**WORK REQUIRED:** The answer is a stretch of the material below, returned exactly: the line containing "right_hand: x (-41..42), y", the line containing "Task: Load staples", and all lines between.

**DATA PROVIDED:**

####

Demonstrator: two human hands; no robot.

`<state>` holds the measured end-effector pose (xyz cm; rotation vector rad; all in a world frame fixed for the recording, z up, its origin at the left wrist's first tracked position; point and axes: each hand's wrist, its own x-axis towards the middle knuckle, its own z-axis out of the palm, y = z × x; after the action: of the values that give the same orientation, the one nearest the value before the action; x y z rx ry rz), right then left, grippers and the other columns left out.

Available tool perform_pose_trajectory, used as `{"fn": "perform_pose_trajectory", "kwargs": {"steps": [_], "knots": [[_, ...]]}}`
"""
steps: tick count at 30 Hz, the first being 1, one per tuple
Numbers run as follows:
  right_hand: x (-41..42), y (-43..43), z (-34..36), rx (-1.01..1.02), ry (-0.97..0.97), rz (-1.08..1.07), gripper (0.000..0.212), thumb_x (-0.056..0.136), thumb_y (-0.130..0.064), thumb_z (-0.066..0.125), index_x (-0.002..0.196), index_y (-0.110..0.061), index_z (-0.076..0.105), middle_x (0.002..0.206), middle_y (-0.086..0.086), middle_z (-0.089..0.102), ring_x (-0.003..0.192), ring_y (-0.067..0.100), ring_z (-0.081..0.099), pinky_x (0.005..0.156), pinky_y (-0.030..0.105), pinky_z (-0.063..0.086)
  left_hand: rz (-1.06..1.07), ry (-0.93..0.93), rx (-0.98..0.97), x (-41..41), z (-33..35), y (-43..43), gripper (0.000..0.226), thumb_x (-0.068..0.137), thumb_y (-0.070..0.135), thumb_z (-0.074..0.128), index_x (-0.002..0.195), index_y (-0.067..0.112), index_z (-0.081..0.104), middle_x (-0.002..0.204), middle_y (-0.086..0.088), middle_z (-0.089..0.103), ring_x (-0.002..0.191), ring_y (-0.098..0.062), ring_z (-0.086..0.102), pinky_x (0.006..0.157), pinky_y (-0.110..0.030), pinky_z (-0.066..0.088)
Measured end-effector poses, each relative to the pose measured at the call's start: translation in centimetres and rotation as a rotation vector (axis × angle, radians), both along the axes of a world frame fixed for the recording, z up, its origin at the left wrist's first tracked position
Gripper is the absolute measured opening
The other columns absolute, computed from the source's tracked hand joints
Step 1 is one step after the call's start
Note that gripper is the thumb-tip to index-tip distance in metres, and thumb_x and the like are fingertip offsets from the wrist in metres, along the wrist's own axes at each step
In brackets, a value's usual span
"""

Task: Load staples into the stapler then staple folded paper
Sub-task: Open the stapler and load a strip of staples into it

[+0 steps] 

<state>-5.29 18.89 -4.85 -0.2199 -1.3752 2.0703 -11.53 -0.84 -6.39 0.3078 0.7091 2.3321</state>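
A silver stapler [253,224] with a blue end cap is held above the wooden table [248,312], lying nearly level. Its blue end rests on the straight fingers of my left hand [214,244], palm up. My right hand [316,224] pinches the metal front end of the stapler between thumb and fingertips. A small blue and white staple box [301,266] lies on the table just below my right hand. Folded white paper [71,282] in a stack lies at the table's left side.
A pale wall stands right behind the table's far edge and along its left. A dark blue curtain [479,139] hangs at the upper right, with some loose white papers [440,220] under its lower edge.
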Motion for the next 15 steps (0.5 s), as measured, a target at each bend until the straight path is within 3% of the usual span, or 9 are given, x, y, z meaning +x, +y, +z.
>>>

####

**SOLVED EXERCISE:**
  right_hand: x (-41..42), y (-43..43), z (-34..36), rx (-1.01..1.02), ry (-0.97..0.97), rz (-1.08..1.07), gripper (0.000..0.212), thumb_x (-0.056..0.136), thumb_y (-0.130..0.064), thumb_z (-0.066..0.125), index_x (-0.002..0.196), index_y (-0.110..0.061), index_z (-0.076..0.105), middle_x (0.002..0.206), middle_y (-0.086..0.086), middle_z (-0.089..0.102), ring_x (-0.003..0.192), ring_y (-0.067..0.100), ring_z (-0.081..0.099), pinky_x (0.005..0.156), pinky_y (-0.030..0.105), pinky_z (-0.063..0.086)
  left_hand: rz (-1.06..1.07), ry (-0.93..0.93), rx (-0.98..0.97), x (-41..41), z (-33..35), y (-43..43), gripper (0.000..0.226), thumb_x (-0.068..0.137), thumb_y (-0.070..0.135), thumb_z (-0.074..0.128), index_x (-0.002..0.195), index_y (-0.067..0.112), index_z (-0.081..0.104), middle_x (-0.002..0.204), middle_y (-0.086..0.088), middle_z (-0.089..0.103), ring_x (-0.002..0.191), ring_y (-0.098..0.062), ring_z (-0.086..0.102), pinky_x (0.006..0.157), pinky_y (-0.110..0.030), pinky_z (-0.066..0.088)
Measured end-effector poses, each relative to the pose measured at the call's start: translation in centimetres and rotation as a rotation vector (axis × angle, radians), both along the axes of a world frame fixed for the recording, z up, its origin at the left wrist's first tracked position
Gripper is the absolute measured opening
The other columns absolute, computed from the source's tracked hand joints
Step 1 is one step after the call's start
Note that gripper is the thumb-tip to index-tip distance in metres, and thumb_x and the like are fingertip offsets from the wrist in metres, along the wrist's own axes at each step
In brackets, a value's usual span
"""

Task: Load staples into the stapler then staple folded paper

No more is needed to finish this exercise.